- About this task: The listing below holds a line with "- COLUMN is" and a line with "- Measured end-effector". Reproduce those two lines exactly, plus everything between them.

- Information shown:
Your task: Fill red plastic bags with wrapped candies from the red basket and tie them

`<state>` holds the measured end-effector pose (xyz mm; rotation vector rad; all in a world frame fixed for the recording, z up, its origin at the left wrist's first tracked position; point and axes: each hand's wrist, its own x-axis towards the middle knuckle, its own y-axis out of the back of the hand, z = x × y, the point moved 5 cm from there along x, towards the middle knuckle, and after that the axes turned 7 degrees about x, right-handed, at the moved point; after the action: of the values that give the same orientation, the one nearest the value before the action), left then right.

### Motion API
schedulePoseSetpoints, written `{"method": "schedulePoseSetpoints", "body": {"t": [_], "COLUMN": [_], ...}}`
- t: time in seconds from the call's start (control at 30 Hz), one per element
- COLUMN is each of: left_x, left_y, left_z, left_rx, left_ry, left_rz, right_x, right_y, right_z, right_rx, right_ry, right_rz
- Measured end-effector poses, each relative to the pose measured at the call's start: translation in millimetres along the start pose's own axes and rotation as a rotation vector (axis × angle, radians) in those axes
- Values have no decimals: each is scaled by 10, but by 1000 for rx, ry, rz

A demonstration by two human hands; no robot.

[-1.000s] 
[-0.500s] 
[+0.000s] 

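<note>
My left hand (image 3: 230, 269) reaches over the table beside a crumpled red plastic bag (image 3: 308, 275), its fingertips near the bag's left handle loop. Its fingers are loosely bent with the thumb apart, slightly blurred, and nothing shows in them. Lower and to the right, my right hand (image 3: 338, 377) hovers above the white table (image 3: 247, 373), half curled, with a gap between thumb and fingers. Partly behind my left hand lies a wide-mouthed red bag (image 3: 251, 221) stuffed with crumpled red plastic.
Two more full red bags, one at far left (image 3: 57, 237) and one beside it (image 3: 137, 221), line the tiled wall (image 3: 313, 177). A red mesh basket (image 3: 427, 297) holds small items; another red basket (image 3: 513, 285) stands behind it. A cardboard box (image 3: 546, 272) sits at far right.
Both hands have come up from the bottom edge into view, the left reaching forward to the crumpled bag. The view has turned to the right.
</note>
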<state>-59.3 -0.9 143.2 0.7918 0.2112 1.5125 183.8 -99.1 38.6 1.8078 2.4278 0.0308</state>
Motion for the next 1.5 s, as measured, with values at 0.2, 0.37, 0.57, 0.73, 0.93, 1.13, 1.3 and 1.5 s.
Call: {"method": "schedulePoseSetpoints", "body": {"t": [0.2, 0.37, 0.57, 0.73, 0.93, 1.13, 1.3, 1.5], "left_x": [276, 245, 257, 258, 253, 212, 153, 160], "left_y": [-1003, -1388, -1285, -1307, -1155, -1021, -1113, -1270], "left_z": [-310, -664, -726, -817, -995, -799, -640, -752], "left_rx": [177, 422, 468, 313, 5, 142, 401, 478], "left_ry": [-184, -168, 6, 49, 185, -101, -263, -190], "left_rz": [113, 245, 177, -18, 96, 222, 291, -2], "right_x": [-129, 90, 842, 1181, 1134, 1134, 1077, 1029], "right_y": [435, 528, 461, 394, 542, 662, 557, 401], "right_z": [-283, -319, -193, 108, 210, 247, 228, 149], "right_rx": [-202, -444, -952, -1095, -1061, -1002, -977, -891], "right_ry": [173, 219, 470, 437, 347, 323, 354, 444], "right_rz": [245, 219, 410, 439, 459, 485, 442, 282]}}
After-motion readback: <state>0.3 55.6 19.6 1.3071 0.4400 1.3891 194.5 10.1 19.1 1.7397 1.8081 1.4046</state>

- Exercise result:
- COLUMN is each of: left_x, left_y, left_z, left_rx, left_ry, left_rz, right_x, right_y, right_z, right_rx, right_ry, right_rz
- Measured end-effector poses, each relative to the pose measured at the call's start: translation in millimetres along the start pose's own axes and rotation as a rotation vector (axis × angle, radians) in those axes

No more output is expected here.